Saylor Defends Bitcoin Treasury Firms Amid Growing Criticism

MicroStrategy Executive Chairman Michael Saylor defended the use of Bitcoin as a corporate treasury reserve during a recent appearance on the What Bitcoin Did podcast, arguing that allocating excess cash to BTC can be a more strategic choice than holding U.S. Treasuries or funding share repurchases. He also pushed back on criticism of companies that issue equity or debt to acquire Bitcoin.

Saylor’s case: an accounting and capital allocation decision

Saylor framed the decision to hold Bitcoin as a straightforward accounting and treasury management choice.
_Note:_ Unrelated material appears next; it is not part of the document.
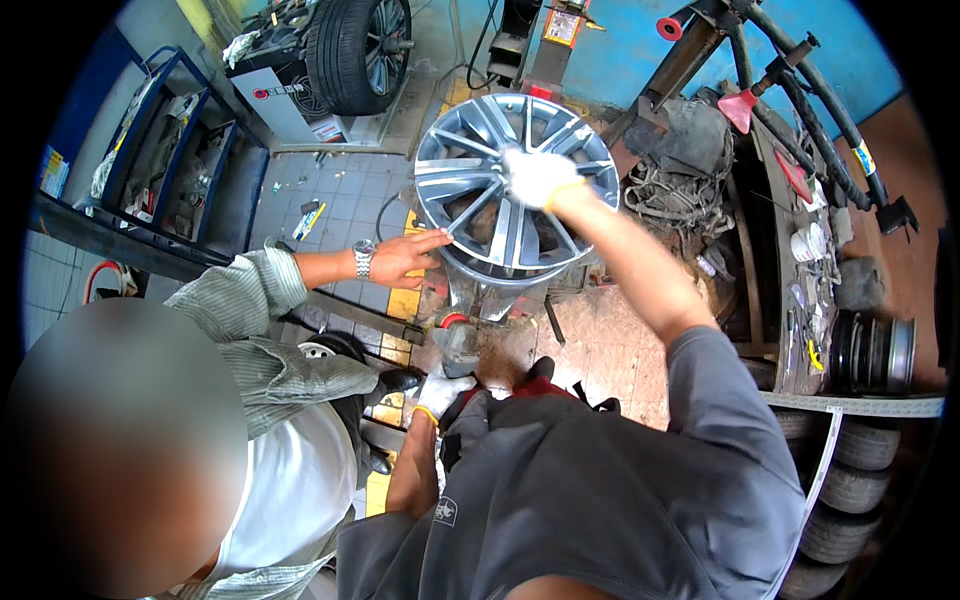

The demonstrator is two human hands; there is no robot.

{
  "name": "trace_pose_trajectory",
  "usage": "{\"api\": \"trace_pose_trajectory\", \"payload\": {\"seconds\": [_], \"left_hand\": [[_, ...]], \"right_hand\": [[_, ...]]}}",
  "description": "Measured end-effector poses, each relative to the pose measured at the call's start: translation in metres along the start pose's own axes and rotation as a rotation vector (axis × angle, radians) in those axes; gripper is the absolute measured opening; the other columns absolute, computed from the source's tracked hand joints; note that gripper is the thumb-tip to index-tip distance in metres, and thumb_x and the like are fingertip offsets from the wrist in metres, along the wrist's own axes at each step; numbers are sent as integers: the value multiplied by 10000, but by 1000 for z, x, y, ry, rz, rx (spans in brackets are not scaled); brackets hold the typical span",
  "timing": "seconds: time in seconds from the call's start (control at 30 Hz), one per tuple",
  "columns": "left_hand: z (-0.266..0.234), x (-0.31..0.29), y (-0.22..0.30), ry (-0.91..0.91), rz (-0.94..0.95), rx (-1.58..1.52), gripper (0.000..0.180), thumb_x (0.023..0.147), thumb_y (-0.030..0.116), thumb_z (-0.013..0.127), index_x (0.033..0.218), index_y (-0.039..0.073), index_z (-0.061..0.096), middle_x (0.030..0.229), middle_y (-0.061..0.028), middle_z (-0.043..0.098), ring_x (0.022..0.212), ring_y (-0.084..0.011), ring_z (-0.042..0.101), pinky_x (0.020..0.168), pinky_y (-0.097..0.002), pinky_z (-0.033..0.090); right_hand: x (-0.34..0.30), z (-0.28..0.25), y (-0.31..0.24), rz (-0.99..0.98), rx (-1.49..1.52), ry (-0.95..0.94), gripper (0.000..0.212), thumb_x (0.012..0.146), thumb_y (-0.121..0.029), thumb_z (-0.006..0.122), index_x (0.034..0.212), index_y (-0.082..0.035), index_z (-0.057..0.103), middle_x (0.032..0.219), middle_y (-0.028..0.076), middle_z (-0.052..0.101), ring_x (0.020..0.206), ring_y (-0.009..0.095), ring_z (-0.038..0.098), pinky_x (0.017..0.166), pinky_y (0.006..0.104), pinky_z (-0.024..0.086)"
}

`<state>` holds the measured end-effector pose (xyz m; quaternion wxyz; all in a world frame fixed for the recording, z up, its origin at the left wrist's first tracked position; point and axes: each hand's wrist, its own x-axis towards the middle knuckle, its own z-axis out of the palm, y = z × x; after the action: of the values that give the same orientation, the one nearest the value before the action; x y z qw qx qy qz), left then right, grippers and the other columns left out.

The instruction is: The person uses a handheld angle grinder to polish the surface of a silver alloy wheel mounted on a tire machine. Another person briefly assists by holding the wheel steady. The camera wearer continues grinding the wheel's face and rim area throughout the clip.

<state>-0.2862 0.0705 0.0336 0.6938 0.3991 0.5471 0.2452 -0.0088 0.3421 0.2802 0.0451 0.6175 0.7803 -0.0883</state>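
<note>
A silver and grey alloy wheel [513, 225] lies face up on a stand in front of me, with no tyre on it. My right hand [540, 178], in a white glove, is over the spokes beside the hub; motion smears its fingers. Down by my waist, my left hand [443, 388], also gloved in white, is closed round a grey handheld power tool [459, 348] with a red disc end, which looks like a sander. A co-worker's bare hand [408, 258], with a watch at the wrist, touches the wheel's near left edge.
The co-worker [290, 480] stands close at my left. A wheel with a tyre [350, 55] sits on a machine at the back left, by a blue shelf rack [190, 160]. A cluttered bench [800, 300] and stacked tyres [845, 490] are at my right.
</note>
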Motion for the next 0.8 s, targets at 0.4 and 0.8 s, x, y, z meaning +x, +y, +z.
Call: {"api": "trace_pose_trajectory", "payload": {"seconds": [0.4,0.8], "left_hand": [[-2,10,7,-38,-15,27,535,721,60,792,1225,52,610,1083,-21,685,962,-153,625,906,-303,494],[0,15,-8,15,16,44,522,721,190,799,1189,23,641,1071,-65,705,958,-182,644,889,-311,505]], "right_hand": [[-21,33,-31,-77,213,29,355,915,-289,482,1178,-85,605,956,230,705,877,422,685,769,496,544],[-113,135,-26,-195,214,180,492,892,-273,567,1352,-103,520,750,153,691,641,355,671,588,490,518]]}}
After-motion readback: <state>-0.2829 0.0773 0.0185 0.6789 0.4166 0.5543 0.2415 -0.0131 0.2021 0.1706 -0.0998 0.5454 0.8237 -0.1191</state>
He compared BTC to common alternatives for surplus cash, noting that Treasuries offer limited yield and that stock buybacks can disappoint, particularly when a company is operating at a loss. By contrast, he argued, Bitcoin offers a potential long-term store of value relative to fiat currencies and can align with shareholder interests if managed prudently.

Addressing criticism of debt- or equity-funded BTC purchases

Responding to concerns about smaller firms that raise capital to buy Bitcoin, Saylor said the scrutiny is misdirected, asserting that the focus should be on whether the strategy creates long-term value rather than on the instrument used to fund purchases. He compared the debate to historical technology shifts, saying, “Questioning hundreds of companies issuing securities to buy Bitcoin is as pointless as questioning companies adopting electricity.” He added that blanket dismissals of the approach are “ignorant” and “offensive.”

Rebuttal to profitability concerns

Critics often argue that loss-making companies should not pursue aggressive Bitcoin accumulation. Saylor countered that even firms with operating losses can benefit if BTC appreciation outpaces the opportunity cost of cash or other uses of capital. He maintained that critics tend to single out Bitcoin holders while overlooking unprofitable companies that do not hold BTC.

Why it matters

MicroStrategy has been the most visible proponent of a Bitcoin-first treasury strategy since 2020, helping to catalyze corporate interest in the asset. The approach remains polarizing: supporters view BTC as a durable monetary network and inflation hedge, while detractors warn about price volatility, concentration risk, and the financial strain of funding ongoing purchases. Saylor’s latest remarks underscore the continuing debate over how companies should manage excess cash amid shifting macro conditions and evolving market structure.